-- WHAT IS NEEDED --
How do the lines below between the ones holding "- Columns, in" and "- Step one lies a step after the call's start", inclusive, read? Give them again exactly, with no other lines.
--- START ---
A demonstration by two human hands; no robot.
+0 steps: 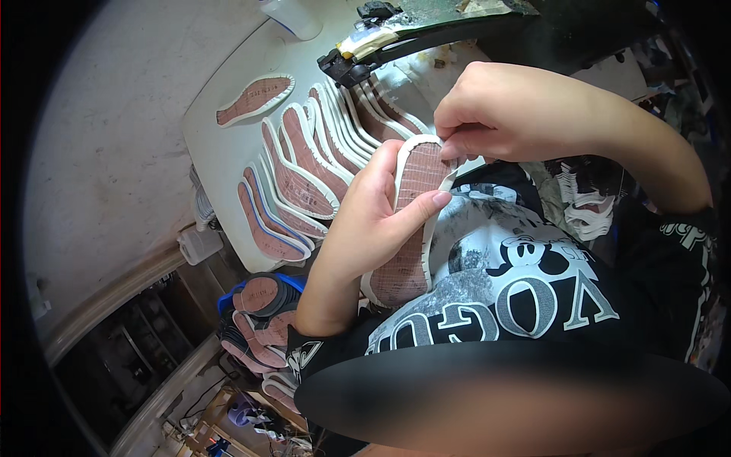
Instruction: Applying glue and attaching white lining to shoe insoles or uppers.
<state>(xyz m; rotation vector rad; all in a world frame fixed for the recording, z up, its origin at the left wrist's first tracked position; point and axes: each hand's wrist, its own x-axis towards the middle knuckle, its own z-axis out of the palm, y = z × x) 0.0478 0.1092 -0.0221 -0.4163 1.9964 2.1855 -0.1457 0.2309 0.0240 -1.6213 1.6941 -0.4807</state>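
Observation:
A brown insole [415,171] with a white edge strip is held tilted in front of my chest. My left hand [384,209] is closed round its middle, thumb on the brown face and fingers behind. At the upper end my right hand [487,118] pinches the white edging by the right rim. Below that pinch, part of the white strip [451,177] stands out from the edge. Fine creases cross the brown face. The insole's lower end reaches down beside my left forearm.
Several white-edged insoles [308,171] lie overlapping in a row on the pale table [217,87]. A single insole [255,99] lies farther left. A dark machine arm [346,70] juts over the table. More soles [263,297] fill a blue container at lower left; a white bottle [297,19] stands far back.

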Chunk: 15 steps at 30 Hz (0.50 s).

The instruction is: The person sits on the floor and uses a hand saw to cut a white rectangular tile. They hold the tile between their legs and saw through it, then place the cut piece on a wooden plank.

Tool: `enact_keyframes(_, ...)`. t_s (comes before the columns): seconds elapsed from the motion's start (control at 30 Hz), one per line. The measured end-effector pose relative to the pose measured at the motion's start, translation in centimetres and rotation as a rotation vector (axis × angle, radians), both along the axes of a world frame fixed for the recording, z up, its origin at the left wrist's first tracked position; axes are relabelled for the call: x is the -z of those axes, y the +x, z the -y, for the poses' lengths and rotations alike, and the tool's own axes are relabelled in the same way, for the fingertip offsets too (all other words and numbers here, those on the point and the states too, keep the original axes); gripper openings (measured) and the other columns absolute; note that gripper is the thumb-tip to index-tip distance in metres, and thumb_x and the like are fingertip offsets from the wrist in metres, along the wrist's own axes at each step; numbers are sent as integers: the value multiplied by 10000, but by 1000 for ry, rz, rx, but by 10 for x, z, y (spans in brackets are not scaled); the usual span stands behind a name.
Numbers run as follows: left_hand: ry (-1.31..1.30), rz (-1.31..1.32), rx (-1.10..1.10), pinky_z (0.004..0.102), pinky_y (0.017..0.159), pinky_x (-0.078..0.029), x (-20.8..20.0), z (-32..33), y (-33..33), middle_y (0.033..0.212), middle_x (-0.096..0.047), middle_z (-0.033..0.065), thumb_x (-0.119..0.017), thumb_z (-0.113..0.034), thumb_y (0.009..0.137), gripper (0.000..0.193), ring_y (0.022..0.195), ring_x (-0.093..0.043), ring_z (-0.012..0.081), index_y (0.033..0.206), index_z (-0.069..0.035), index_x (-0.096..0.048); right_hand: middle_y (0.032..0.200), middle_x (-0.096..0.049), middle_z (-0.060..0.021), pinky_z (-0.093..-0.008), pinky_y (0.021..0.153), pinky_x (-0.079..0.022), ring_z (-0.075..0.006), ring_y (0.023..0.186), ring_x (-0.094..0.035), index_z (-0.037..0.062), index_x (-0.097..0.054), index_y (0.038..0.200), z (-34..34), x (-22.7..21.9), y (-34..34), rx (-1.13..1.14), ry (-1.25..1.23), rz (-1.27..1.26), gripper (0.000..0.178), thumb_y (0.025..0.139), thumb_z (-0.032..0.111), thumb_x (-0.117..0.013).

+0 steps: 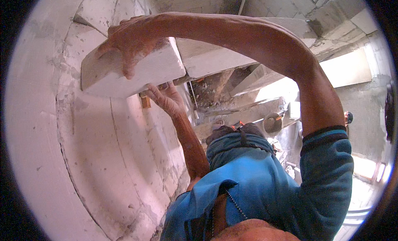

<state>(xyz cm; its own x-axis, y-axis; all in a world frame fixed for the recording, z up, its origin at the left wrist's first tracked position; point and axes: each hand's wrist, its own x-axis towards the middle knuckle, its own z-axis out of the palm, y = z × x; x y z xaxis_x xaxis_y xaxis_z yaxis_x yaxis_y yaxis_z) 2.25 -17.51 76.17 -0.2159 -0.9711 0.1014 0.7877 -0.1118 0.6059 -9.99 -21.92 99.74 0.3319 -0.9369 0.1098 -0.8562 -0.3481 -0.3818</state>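
Note:
A large white building block [159, 69] lies against the pale block wall [93, 141] at the upper left. Across its top edge my right hand [134, 44] is spread, with the thumb pressed down on the near face and the other fingers reaching over the far side. My left hand [168, 101] is lower, its fingertips against the block's bottom edge. Close to those fingertips a small wooden piece [145, 101] sticks out under the block. To the right, another pale block [215, 56] stands in line, with a narrow gap between the two.
Dark rubble [207, 89] lies below the row of blocks. A round bucket [273, 123] stands lower right of it, near a small white block [294, 110]. A bare grey wall [365, 116] rises at the right. My right arm arches across the upper view.

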Motion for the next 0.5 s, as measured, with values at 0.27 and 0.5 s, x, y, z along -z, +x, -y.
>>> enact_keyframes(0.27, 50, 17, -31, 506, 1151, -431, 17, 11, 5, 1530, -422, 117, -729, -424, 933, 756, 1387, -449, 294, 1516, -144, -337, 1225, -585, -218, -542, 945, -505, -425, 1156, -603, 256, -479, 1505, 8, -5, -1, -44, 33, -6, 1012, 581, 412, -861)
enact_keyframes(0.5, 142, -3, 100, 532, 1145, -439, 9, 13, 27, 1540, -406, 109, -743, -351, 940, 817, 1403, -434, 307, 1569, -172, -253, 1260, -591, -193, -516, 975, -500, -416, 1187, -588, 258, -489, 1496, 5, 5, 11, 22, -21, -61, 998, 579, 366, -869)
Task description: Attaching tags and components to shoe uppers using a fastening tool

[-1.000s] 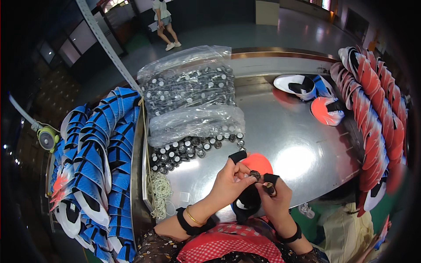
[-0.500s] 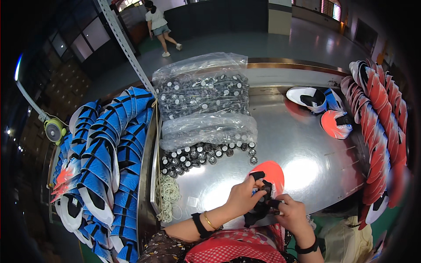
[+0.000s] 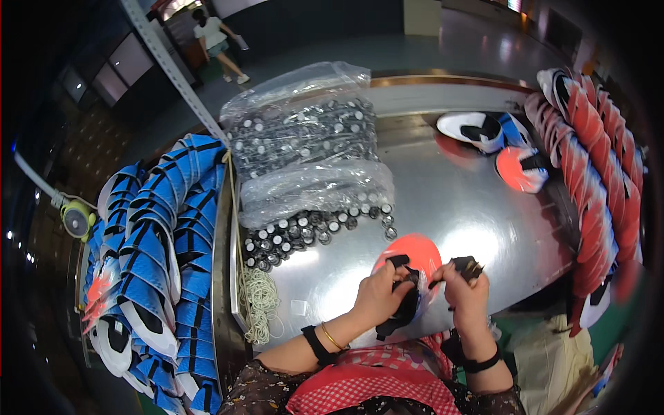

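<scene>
Pinching the dark band (image 3: 398, 322) of an orange-brimmed cap (image 3: 419, 250), the left hand (image 3: 377, 297) is the nearer of the two. The right hand (image 3: 469, 294) is just beside the cap's right edge, fingers curled around a small dark object (image 3: 473, 268) with a brassy end; its kind is unclear. From the right hand, the cap lies leftward, its long axis running from the band near the body to the brim beyond the left fingertips. Farther ahead-left of the left hand sit small round pieces (image 3: 304, 234); leftward, tangled pale cord (image 3: 261, 302).
</scene>
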### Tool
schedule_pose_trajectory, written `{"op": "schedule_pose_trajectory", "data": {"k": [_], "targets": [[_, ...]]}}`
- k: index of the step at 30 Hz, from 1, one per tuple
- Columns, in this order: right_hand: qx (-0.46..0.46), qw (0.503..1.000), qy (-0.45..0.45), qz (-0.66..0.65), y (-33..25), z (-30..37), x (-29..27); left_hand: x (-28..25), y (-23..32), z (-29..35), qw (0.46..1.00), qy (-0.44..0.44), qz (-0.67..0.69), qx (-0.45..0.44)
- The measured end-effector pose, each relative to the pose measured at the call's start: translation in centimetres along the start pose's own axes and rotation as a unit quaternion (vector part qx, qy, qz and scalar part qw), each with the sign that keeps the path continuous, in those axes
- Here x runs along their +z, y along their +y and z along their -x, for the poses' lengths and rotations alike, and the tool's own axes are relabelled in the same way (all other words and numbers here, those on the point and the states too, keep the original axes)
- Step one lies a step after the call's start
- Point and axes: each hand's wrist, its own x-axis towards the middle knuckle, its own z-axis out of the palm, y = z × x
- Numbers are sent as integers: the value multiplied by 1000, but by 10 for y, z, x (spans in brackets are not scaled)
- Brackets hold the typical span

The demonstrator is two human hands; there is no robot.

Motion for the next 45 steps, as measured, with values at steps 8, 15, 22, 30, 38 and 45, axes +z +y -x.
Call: {"op": "schedule_pose_trajectory", "data": {"k": [8, 15, 22, 30, 38, 45], "targets": [[-185, 957, 76, 208, 23, -7, 10, -32, 32, -13, 844, -52, 524, -95], [-350, 867, 100, 339, 15, -1, 12, -30, 31, -17, 808, -55, 571, -135], [-374, 828, 122, 400, 15, 3, 13, -30, 32, -14, 818, -47, 560, -123], [-370, 818, 102, 429, 19, 5, 8, -27, 37, -14, 873, -35, 479, -82], [-390, 814, 63, 425, 22, 1, 5, -34, 30, -20, 857, -148, 479, -115], [-326, 898, 74, 287, 41, 0, 2, -28, 32, -11, 867, -155, 465, -94]]}}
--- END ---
-- ANSWER BOX --
- Columns, in this order: right_hand: qx (-0.46..0.46), qw (0.503..1.000), qy (-0.45..0.45), qz (-0.66..0.65), y (-33..25), z (-30..37), x (-29..27); left_hand: x (-28..25), y (-23..32), z (-29..35), qw (0.46..1.00), qy (-0.44..0.44), qz (-0.67..0.69), qx (-0.45..0.44)
- The measured end-effector pose, each relative to the pose measured at the call's start: translation in centimetres along the start pose's own axes and rotation as a unit quaternion (vector part qx, qy, qz and scalar part qw), each with the sign that keeps the path continuous, in those axes
- Here x runs along their +z, y along their +y and z along their -x, for the poses' lengths and rotations alike, and the tool's own axes are relabelled in the same way (all other words and numbers here, those on the point and the states too, keep the original axes)
- Step one lies a step after the call's start

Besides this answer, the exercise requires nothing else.